One of the neatest feats of Roman engineering in the region is one of the least known. It is the 9.5km line of the Roman aqueduct leading into the old fort of Great Chesters from the NE, a little to the north of Haltwhistle.
Only very faint traces of it remain today, but the logistics of the little water supply project are impressive. Basically, when Great Chesters fort was built on the Wall it didn’t have a nearby water supply, so it had to be piped in from the Caw Burn, about 4km to the NE (more specifically, Saughy Rigg Washpool near Fond Tom’s Pool). However, as the engineers had to rely purely on gravity, the path of the aqueduct took a long and curling route through a 9km+ course to pick up every tiny inch of downhill along the way.
The result was a remarkable bendy, twisting affair taking the channel on a constantly downward trajectory at the almost unbelievably gentle gradient of about 1m drop for every 1,000m travelled.
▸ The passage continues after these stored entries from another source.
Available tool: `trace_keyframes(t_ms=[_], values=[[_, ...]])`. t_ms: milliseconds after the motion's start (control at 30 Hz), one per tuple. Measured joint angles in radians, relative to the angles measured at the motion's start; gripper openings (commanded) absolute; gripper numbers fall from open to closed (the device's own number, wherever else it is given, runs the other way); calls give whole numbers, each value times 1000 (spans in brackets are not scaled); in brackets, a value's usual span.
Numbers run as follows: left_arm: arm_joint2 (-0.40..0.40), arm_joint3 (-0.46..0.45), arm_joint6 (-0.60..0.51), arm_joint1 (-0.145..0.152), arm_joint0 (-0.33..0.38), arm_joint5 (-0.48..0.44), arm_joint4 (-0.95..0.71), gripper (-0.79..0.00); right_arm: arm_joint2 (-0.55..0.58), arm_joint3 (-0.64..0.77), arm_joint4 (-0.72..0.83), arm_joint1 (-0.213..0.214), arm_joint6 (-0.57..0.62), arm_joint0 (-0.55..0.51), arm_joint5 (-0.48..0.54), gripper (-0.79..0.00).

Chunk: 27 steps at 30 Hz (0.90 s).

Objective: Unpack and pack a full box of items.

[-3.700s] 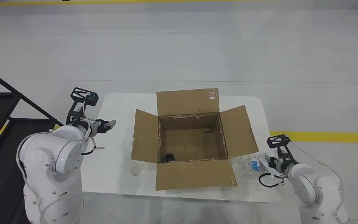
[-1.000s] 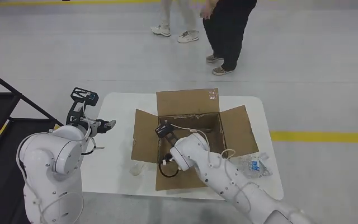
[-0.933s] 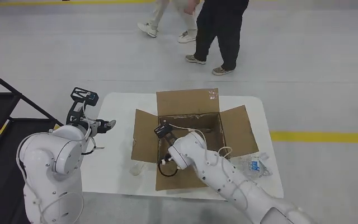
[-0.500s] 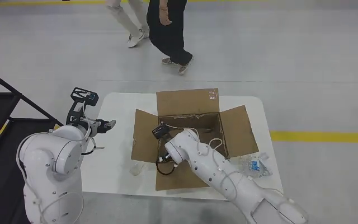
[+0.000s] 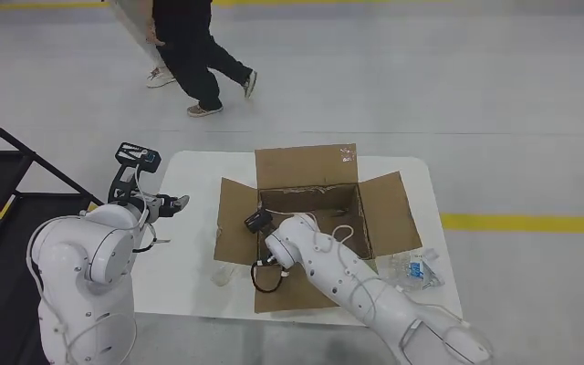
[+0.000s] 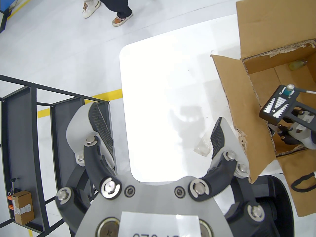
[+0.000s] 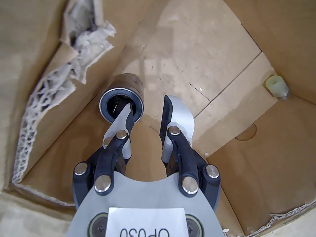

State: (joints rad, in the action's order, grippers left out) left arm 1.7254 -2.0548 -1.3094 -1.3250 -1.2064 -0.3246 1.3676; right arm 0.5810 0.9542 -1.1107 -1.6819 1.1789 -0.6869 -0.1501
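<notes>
right gripper (image 7: 148, 102) spread in box (image 7: 197, 38), finger at metal cylinder (image 7: 128, 85) mouth | left gripper (image 6: 158, 113) spread, empty | right arm has edged toward box's left wall

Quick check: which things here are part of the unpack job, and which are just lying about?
Job: box, metal cylinder at the right gripper, small bottle inside, bagged item beside the box.
Lying about: clear wrapper, rack, small carton on it.

Printed sticker (image 7: 147, 223) — right end effector (image 7: 148, 103)
</notes>
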Motion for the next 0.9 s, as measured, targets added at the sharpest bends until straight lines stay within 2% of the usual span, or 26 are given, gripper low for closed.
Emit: trace_keyframes(t_ms=[567,633,700,733,900], values=[[0,0,0,0,0,0,0,0,-3,-144,29,-45,-106,16,61,-526],[0,0,0,0,0,0,0,0,-3,-159,29,-49,-115,17,64,-563],[0,0,0,0,0,0,0,0,-3,-170,30,-53,-121,17,68,-730],[0,0,0,0,0,0,0,0,-4,-178,30,-55,-125,17,71,-785],[0,0,0,0,0,0,0,0,-3,-204,28,-64,-137,20,76,-785]])
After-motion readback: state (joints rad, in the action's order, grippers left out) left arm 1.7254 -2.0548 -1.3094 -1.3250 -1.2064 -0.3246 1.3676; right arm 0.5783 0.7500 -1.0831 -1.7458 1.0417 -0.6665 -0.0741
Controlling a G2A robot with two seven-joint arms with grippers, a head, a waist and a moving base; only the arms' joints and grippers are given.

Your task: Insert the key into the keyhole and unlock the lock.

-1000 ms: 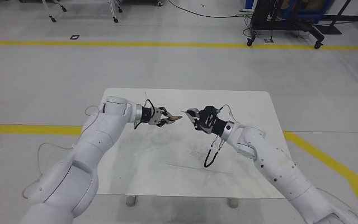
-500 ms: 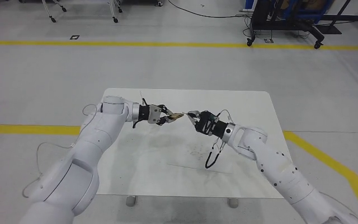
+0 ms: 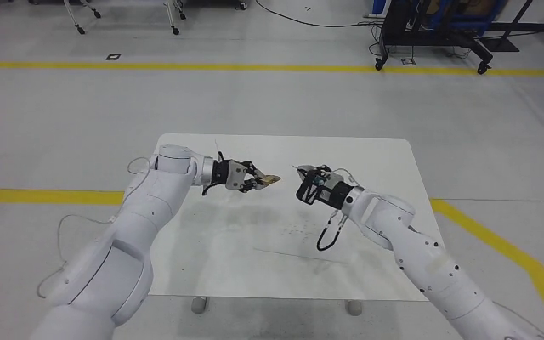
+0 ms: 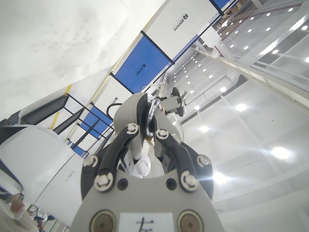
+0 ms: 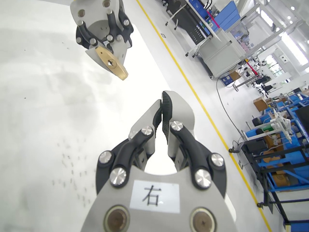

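Top view: my right gripper (image 3: 300,181), jaws shut, perhaps on the key, has drawn back from the padlock (image 3: 269,179) clamped in the jaws of the left gripper (image 3: 257,180); insertion pending.

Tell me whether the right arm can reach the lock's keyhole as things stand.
Probably yes: the left pincer holds the lock with its keyhole facing the right pincer, and only open air lies between them.

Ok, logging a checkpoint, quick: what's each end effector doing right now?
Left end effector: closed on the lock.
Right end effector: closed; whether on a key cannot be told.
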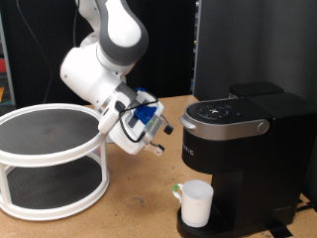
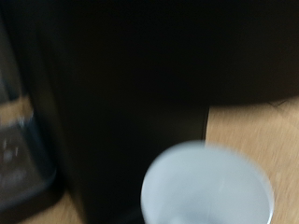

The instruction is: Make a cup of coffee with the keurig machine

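The keurig machine (image 1: 238, 134) is a boxy black coffee maker at the exterior view's right, with its lid down and a grey-silver band around the top. The cup (image 1: 196, 203), a plain white mug, stands upright at the machine's base under the brew head. My gripper (image 1: 160, 137) hangs in the air just left of the machine's upper front, above and to the left of the cup, with nothing between its fingers. The blurred wrist view shows the machine's dark body (image 2: 140, 84) and the cup's open, empty-looking rim (image 2: 207, 187); my fingers do not show there.
A white two-tier round rack (image 1: 50, 154) with black mesh shelves stands at the exterior view's left on the wooden table (image 1: 134, 203). A small greenish thing (image 1: 176, 186) lies beside the cup. A dark panel (image 1: 253, 45) rises behind the machine.
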Motion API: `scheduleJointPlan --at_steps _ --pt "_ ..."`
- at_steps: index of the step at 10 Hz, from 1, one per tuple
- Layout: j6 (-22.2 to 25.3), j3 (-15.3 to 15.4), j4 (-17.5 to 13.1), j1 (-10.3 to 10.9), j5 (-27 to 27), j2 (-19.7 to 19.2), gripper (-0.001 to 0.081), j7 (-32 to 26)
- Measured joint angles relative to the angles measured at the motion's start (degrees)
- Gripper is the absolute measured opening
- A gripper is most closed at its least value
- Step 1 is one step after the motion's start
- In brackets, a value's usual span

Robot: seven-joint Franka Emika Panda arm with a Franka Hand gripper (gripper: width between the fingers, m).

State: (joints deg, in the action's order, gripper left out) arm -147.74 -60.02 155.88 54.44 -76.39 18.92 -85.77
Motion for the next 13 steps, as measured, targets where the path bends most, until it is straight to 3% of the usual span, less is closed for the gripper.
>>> scheduleJointPlan --at_steps 6,10,12,13 --pt "-0.27 9.3 -0.82 -9.39 4.74 12.9 0.0798 8.72" --pt "0.83 15.66 -2.3 -15.73 12.33 18.47 0.0798 20.24" --pt "3.86 17.34 -2.85 -18.73 15.98 20.74 0.0798 24.95" --pt "3.71 17.3 -2.78 -18.69 15.96 20.57 0.0798 24.92"
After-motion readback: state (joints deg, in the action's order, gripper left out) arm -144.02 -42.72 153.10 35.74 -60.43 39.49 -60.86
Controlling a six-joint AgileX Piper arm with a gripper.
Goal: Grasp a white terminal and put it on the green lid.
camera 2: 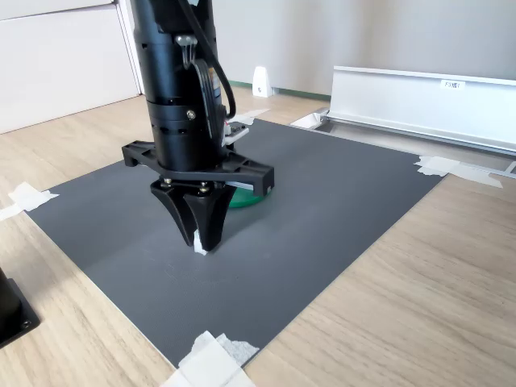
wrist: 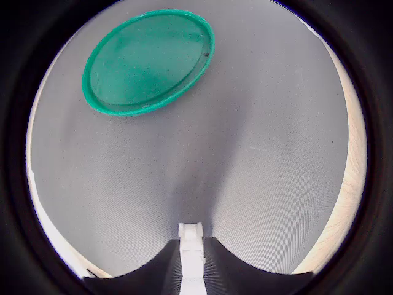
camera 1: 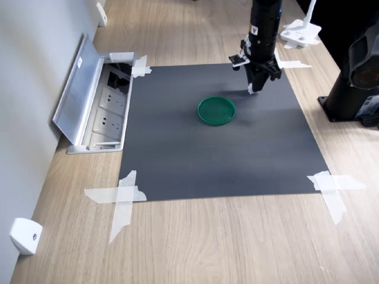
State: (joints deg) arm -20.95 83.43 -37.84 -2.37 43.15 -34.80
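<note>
The gripper (camera 2: 200, 242) points down at the dark mat (camera 1: 237, 165), jaws pinching the white terminal (wrist: 191, 246) just above the surface. The green lid (camera 1: 216, 110) lies near mid-mat, close beside the gripper and apart from it. Bare mat surrounds both, out to the taped corners (camera 1: 121, 195)

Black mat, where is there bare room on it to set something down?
Most of the black mat is bare: the wide stretch from the green lid to the taped near corners in the first exterior view. It is crowded only where the gripper pinches the white terminal.
</note>
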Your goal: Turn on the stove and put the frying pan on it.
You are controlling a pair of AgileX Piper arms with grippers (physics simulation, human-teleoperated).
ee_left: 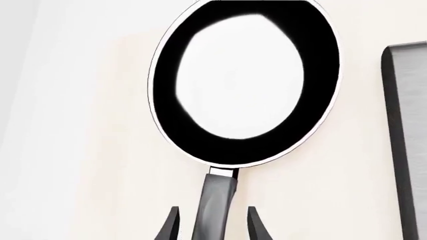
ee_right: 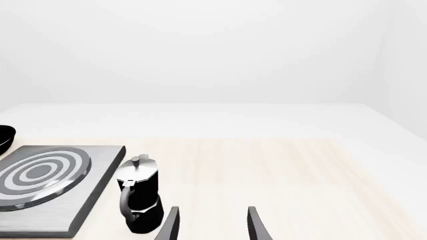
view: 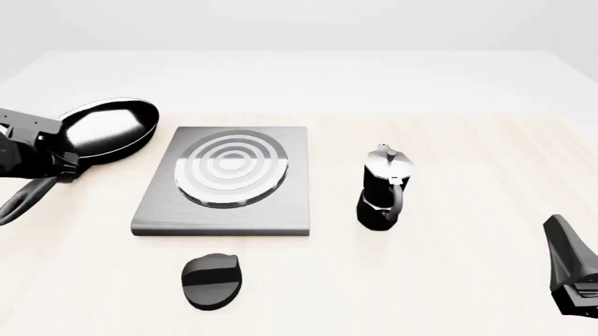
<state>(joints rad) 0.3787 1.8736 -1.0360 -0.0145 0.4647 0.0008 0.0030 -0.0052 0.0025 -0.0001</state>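
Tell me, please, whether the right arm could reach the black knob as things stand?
Probably yes: the right end effector is open, and only bare table lies between it and the knob; the moka pot stands farther back.

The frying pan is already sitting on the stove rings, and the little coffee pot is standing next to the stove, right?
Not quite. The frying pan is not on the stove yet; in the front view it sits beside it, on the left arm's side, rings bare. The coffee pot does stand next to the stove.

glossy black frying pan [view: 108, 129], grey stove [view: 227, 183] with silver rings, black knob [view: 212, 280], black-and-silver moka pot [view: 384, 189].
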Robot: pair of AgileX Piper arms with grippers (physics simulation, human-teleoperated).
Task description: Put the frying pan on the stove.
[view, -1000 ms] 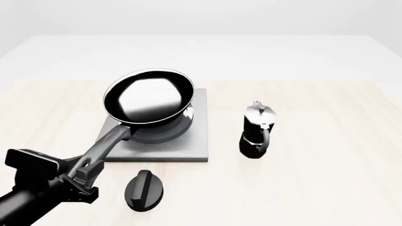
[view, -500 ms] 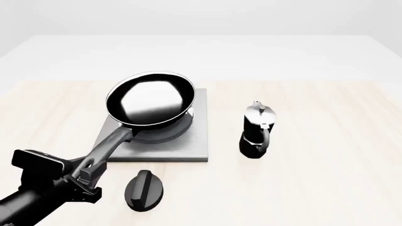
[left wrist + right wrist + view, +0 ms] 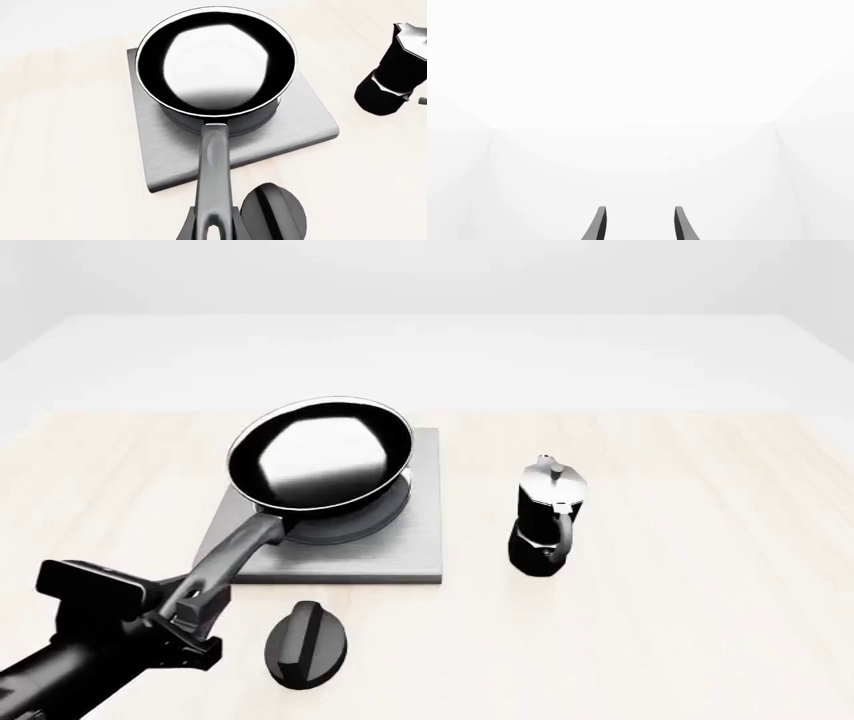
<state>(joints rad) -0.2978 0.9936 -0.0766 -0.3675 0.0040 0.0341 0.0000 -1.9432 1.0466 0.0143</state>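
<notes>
A: What's the surface like?
B: A pale wood desk (image 3: 694, 640) under white walls. The left end effector (image 3: 187, 612) is clamped on the frying pan (image 3: 320, 455) handle's end.
A: And the pan?
B: Ahead of it, over the stove (image 3: 414, 540); whether it touches, I can't tell. A knob (image 3: 307, 643) lies just beside the end effector, a moka pot (image 3: 547, 512) farther off.
A: The right end effector (image 3: 639, 222)?
B: Fingers parted, facing blank white.

The front camera is looking forward and down over the table (image 3: 667, 640) from farther off; the left wrist camera is hanging close above, sharing the stove (image 3: 400, 550) area; the right wrist camera is facing blank white.
</notes>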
And, once more, the flow of water was eased along a simple, unlined water-course about ½ m wide by ¼ m deep, with the occasional small wooden bridge inserted to take it over minor valleys and streams.
The course of the aqueduct is clearly shown on modern-day OS maps (there’s a decent representation here – and scroll down a bit), though it is not so easy to pick out on the ground. Partial earthworks survive, and in other places cropmarks provide the circumstantial evidence.